Where the youngsters go next, whether they have the money to fill their potential, will dictate whether they continue to see such lavish and expensive paddocks. It won’t always be like this.

The obvious step is into Formula 4, acknowledged by the small smattering of Fortec and Arden polo shirts mixed in with the technicolour of karting teamwear. “We’re not necessarily welcomed by everyone,” says Arden’s Steve Hutchinson. “They want the best to stay in karting.”

That isn’t a view shared by the drivers themselves, nor presumably the dads. They’re still aiming for Formula 1 and they are spending the money to get there. There’s a kart event almost every weekend and most of the kids will be on track learning their craft. The weekend before the main event at Buckmore found many taking advantage of more track time, apparently, and therefore spending more money chasing that dream. 

This all brings pressure to perform from the teams, family and the drivers themselves. It leads to arms waving in the grandstand (yes, grandstand) urging the youngsters on. Tapping of temples telling them to think about it and improve. Radios spoken into, like a spotter in the gods at Daytona. Though this has improved in recent years and reduced – the MSA has clamped down on the lap-after-lap messages from team-members – it still takes some getting used to witnessing. And the kids must feel it.

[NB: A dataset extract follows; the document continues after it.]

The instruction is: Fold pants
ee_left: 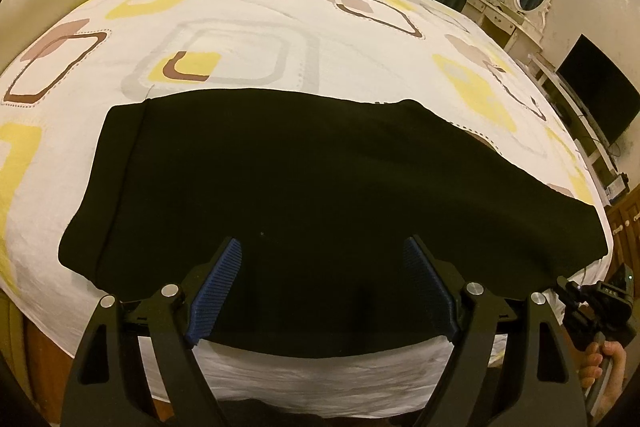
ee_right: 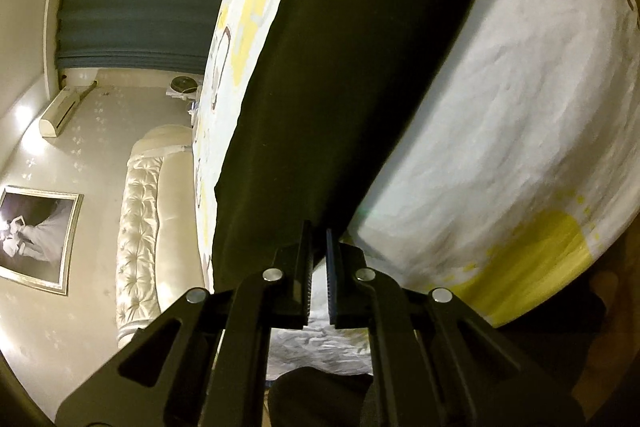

The dads and lads karters may ease best into club racing, when the grand backdrops disappear into the cold and damp Snetterton gales. But those with the most money, or hopefully with the most potential, will rightly or wrongly ease into this big world of professional motor racing because they are already used to it. They won’t be overawed because only the things they race will grow – not the circus around it.

Perhaps they’ll follow the likes of Anthony Davidson and Mike Conway, both on the wall of the excellent Buckmore clubhouse, to Le Mans in 10 years’ time – or, more specifically when Sunday’s flag dropped, in nine years and 51 weeks.

More karters will fall by the wayside than not, despite (or by dint of) this professional world.